WORK TO COMPLETE: Only one stretch of the records below is wanted: the lines from the one holding "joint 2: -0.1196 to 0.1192" through the one holding "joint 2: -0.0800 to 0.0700". Return it exactly, both ends included.

RECORD EXTRACTS:
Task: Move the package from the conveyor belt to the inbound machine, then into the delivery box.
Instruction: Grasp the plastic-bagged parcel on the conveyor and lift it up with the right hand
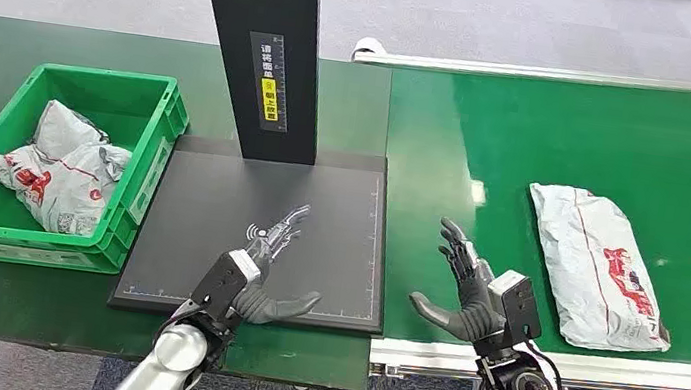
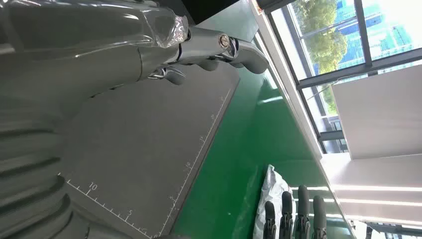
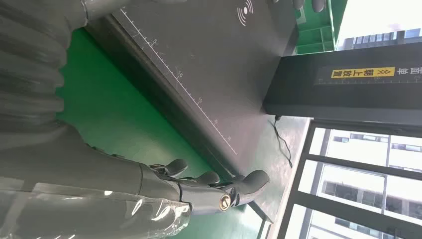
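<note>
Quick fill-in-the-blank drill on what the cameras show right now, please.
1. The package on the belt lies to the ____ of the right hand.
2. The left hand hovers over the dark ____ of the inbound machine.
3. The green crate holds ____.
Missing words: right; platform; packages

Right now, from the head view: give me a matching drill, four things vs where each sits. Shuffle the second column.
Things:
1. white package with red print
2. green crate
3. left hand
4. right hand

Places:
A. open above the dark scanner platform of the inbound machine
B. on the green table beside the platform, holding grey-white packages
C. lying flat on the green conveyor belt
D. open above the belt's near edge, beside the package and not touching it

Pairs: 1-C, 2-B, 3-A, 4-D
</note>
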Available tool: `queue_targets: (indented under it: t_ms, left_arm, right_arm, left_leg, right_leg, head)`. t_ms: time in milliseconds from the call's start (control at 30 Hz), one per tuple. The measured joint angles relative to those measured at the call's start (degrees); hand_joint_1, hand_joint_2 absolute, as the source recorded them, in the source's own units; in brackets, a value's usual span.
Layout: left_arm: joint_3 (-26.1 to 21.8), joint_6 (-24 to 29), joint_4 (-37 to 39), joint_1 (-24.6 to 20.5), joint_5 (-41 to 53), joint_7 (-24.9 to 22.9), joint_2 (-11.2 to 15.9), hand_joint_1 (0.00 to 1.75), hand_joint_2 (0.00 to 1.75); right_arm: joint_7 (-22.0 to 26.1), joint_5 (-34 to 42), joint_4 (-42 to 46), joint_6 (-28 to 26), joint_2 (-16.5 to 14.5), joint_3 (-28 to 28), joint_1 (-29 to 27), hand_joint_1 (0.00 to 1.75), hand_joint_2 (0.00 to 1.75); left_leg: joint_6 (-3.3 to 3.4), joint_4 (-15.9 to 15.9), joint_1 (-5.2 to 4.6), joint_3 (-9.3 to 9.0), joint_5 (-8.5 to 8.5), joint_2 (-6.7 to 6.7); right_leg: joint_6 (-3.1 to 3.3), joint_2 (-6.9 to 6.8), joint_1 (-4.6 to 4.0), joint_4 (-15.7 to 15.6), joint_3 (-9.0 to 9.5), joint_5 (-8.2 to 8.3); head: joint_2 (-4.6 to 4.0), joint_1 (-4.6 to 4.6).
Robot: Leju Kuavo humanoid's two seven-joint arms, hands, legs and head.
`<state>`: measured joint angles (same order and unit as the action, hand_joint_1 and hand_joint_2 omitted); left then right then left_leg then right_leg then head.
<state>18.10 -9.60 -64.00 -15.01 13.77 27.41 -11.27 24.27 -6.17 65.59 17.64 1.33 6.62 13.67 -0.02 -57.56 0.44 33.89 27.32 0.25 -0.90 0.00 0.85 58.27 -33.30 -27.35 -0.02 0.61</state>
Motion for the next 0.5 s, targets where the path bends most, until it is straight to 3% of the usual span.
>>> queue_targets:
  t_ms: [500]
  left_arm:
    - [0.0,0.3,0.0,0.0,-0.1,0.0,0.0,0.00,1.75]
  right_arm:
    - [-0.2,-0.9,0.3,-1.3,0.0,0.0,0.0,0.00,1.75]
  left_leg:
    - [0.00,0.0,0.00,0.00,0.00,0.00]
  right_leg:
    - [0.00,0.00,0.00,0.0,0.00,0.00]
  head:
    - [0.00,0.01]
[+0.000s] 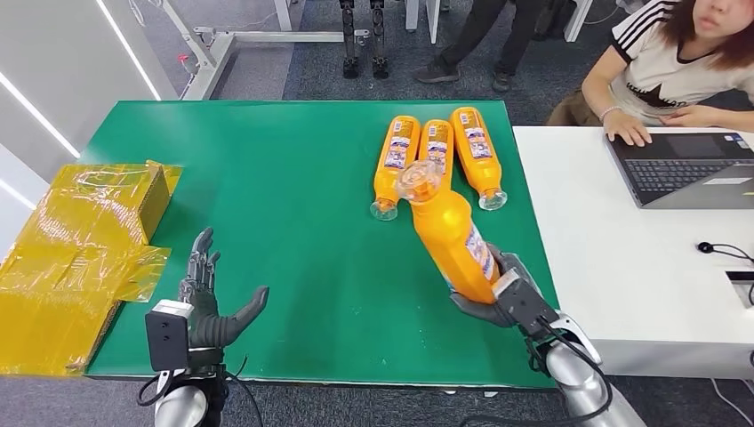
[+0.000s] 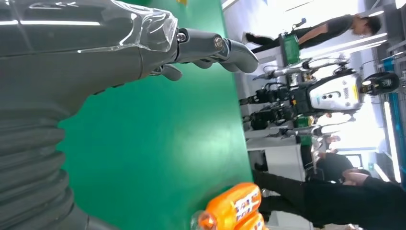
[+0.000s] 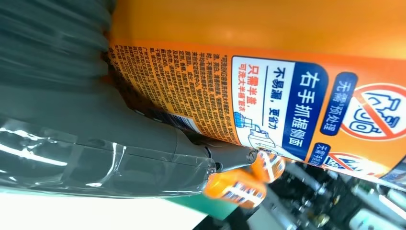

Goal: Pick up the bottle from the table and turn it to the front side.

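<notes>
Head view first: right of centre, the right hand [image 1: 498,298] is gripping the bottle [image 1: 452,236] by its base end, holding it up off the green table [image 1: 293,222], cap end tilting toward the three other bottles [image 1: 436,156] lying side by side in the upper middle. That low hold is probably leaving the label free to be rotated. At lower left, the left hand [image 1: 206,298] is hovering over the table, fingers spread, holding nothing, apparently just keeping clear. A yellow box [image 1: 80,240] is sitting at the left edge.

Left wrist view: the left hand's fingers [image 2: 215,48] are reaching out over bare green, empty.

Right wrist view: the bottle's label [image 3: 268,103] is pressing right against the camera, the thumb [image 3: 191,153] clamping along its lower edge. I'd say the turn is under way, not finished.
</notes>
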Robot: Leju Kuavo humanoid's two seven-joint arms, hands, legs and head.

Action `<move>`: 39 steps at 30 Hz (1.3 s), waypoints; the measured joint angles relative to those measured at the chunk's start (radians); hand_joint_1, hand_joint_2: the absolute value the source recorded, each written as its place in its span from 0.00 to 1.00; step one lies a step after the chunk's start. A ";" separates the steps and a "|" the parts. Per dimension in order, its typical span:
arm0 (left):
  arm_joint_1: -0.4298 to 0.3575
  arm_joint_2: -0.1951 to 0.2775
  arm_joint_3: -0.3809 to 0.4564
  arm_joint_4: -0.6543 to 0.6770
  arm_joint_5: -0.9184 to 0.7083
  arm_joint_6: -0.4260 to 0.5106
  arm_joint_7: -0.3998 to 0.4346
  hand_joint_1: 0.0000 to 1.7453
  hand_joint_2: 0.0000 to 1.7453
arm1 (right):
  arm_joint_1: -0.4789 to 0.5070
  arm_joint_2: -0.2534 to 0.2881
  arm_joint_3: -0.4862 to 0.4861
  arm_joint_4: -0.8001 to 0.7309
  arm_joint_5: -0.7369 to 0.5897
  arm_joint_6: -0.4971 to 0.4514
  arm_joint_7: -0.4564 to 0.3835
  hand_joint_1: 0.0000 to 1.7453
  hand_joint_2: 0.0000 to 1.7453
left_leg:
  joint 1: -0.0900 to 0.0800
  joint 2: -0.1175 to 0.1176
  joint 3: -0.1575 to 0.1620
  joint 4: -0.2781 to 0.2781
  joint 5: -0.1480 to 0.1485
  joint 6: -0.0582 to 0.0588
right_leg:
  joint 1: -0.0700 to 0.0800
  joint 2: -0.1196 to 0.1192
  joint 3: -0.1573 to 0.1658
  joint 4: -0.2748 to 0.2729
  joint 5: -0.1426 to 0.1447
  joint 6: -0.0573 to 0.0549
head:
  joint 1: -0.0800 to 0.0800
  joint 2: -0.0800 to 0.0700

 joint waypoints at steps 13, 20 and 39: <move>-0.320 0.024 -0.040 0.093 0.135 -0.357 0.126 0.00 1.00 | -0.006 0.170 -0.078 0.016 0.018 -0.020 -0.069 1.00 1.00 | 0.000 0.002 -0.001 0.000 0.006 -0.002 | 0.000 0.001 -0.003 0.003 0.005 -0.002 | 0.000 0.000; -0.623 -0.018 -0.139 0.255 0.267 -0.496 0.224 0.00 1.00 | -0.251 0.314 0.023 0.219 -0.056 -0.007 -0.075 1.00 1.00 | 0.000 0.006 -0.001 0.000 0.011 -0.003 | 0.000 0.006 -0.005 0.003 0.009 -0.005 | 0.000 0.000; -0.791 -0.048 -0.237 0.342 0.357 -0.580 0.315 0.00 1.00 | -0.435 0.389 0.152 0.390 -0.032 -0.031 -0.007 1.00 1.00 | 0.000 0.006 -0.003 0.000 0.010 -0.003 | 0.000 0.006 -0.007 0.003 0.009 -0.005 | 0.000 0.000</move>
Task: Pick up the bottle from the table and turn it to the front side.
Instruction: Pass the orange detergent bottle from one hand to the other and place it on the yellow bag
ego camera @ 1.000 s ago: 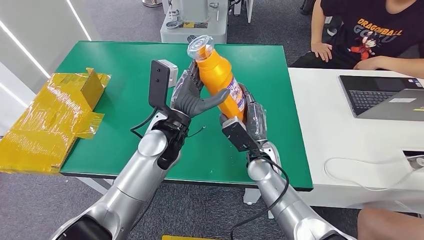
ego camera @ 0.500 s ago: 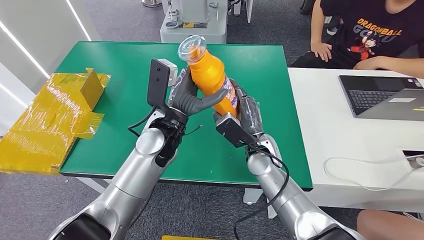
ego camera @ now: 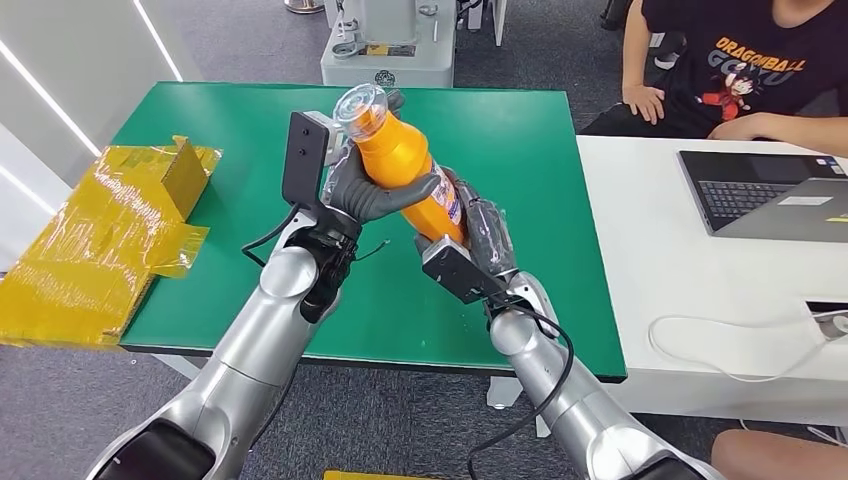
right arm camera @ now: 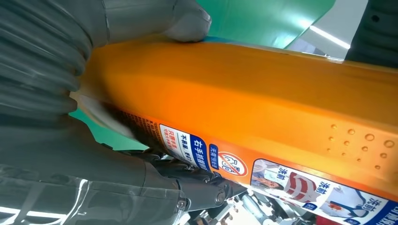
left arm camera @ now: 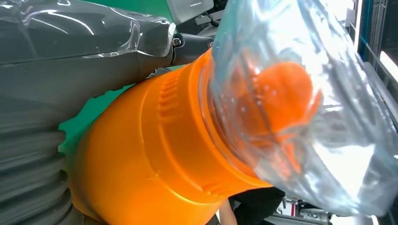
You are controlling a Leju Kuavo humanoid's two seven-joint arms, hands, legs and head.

OUTPUT OF THE EXERCISE:
  joint 2: -0.1196 to 0.1192
  joint 3: -0.1573 to 0.1658
  joint 4: -0.2748 to 0.2729
  joint 5: -0.1426 to 0.1447
  joint 6: -0.0573 to 0.0549
head:
  joint 1: -0.0800 to 0.0800
  joint 2: -0.0800 to 0.0700

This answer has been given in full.